Minors make up at least 60 per cent of the 330,000 Rohingya who have crossed the border to Bangladesh over the past few weeks. Highly traumatised, they are arriving malnourished and injured after walking for days, a spokesperson said.

Speaking to The Independent shortly after visiting the Burmese border, Unicef communications chief for south Asia Jean-Jacques Simon said it was hard to imagine what the "streams" of people crossing had witnessed.

"It's reaching a new proportion every day... You have to wonder when it will stop," he said.

Mr Simon said he had seen children as young as three arrive in Bangladesh without their parents. "Was it because the parents put them forward for the crossing, or was it something else?" he asked, alluding to the reports of large-scale violence.

This week, UN Secretary-General Antonio Guterres urged Burma to end the violence, which he called "ethnic cleansing."

“Grievances that have been left to fester for decades have now escalated beyond Myanmar's [Burma's] borders, destabilising the region,” he warned. “The humanitarian situation is catastrophic.”

On the ground, the scale of need is desperate, Mr Simon explained, speaking from Cox's Bazar, where tens of thousands of refugees are camping in makeshift tents and more are constantly arriving. "They need to find shelter, they need to find food."
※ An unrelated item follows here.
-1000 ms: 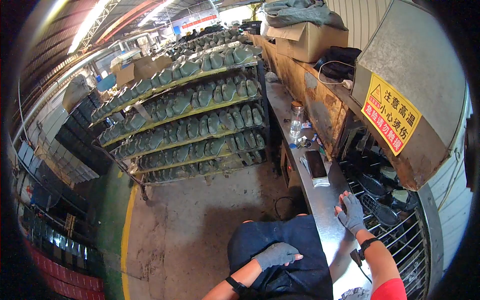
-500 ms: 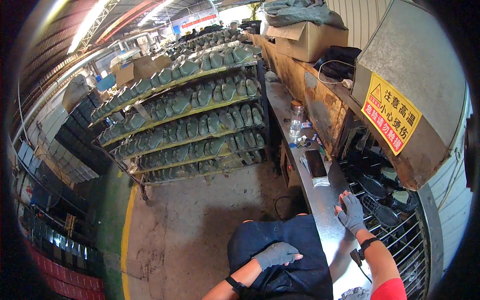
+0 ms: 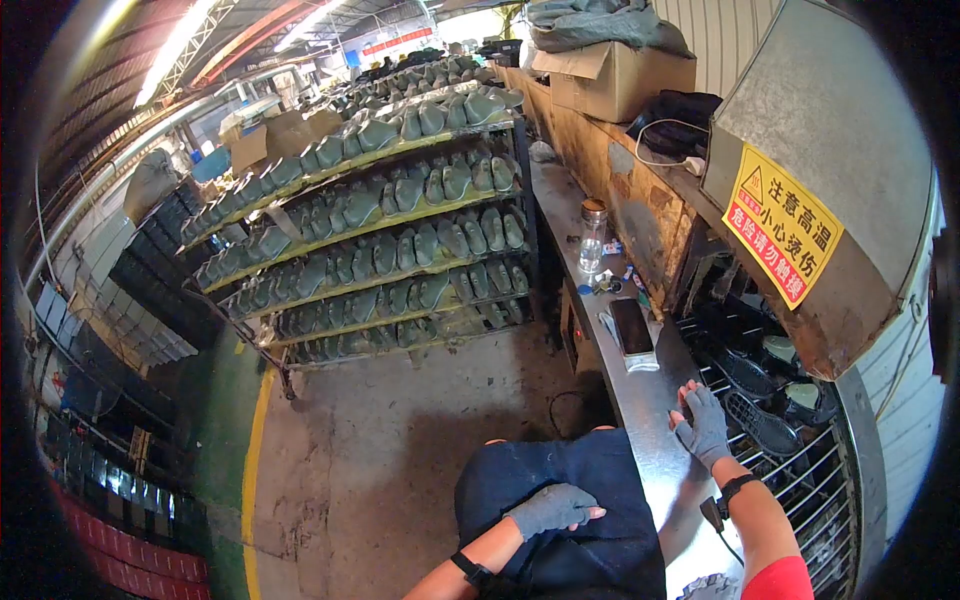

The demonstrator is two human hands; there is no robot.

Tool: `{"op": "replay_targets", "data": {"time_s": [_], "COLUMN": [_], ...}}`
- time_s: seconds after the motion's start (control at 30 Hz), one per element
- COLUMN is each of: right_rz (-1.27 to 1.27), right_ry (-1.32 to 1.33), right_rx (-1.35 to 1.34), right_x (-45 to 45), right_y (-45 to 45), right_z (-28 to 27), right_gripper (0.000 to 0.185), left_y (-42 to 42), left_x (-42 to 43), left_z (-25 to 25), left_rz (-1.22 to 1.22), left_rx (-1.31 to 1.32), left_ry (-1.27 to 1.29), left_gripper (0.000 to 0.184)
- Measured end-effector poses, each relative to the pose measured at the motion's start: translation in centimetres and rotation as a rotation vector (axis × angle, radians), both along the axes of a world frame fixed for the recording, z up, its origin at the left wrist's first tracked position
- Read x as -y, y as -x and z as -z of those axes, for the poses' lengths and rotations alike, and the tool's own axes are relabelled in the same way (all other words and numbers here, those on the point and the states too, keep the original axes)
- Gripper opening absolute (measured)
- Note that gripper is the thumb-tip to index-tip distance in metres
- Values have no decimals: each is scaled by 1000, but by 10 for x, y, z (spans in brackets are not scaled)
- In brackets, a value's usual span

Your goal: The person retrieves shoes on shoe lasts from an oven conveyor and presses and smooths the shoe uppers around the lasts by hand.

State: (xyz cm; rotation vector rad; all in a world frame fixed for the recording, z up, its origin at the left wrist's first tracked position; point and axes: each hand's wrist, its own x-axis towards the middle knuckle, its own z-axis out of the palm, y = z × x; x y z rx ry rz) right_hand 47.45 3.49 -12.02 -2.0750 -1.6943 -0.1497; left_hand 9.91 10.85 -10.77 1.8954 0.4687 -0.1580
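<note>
My left hand (image 3: 553, 509), in a grey fingerless glove, rests on the dark blue cloth (image 3: 560, 465) over my lap. Its fingers are loosely curled and nothing shows in them. My right hand (image 3: 703, 425), gloved alike, lies at the edge of the metal bench (image 3: 650, 405), beside a wire rack. Thumb and fingers are apart, slightly bent, with no object between them. Black shoe soles (image 3: 760, 422) lie on the rack (image 3: 815, 480) just right of that hand. Farther up the bench, a phone (image 3: 632, 328) lies on a pale pad or cloth.
A bottle (image 3: 592, 238) and small items stand beyond the phone. A metal hood (image 3: 820, 150) with a yellow heat-warning sign (image 3: 782, 225) overhangs the rack. Ahead stands a tiered cart (image 3: 375, 320) of greenish shoe-shaped pieces. A cardboard box (image 3: 625, 85) sits on a ledge.
</note>
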Motion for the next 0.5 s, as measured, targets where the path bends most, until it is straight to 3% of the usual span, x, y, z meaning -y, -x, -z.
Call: {"op": "replay_targets", "data": {"time_s": [0.27,0.5], "right_rz": [9,7], "right_ry": [23,11], "right_rx": [2,1], "right_x": [-1,-1], "right_y": [-2,-1], "right_z": [2,1], "right_gripper": [62,63], "left_y": [0,0], "left_x": [0,0], "left_z": [-20,-5], "left_rz": [1,-2], "left_rx": [-42,-13], "left_ry": [27,19], "left_gripper": [56,56]}}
Many of the children are displaying classic signs of trauma, including shaking and an inability to interact with other people.

"I saw two days ago two unaccompanied children, they were together," Mr Simon said. "They had obviously been in mud for a long time, they were holding each other's hands.

"It was very sad," he continued. "They were basically speechless. They were staring, we asked questions about their parents and they stared without being able to speak. They were just shaking."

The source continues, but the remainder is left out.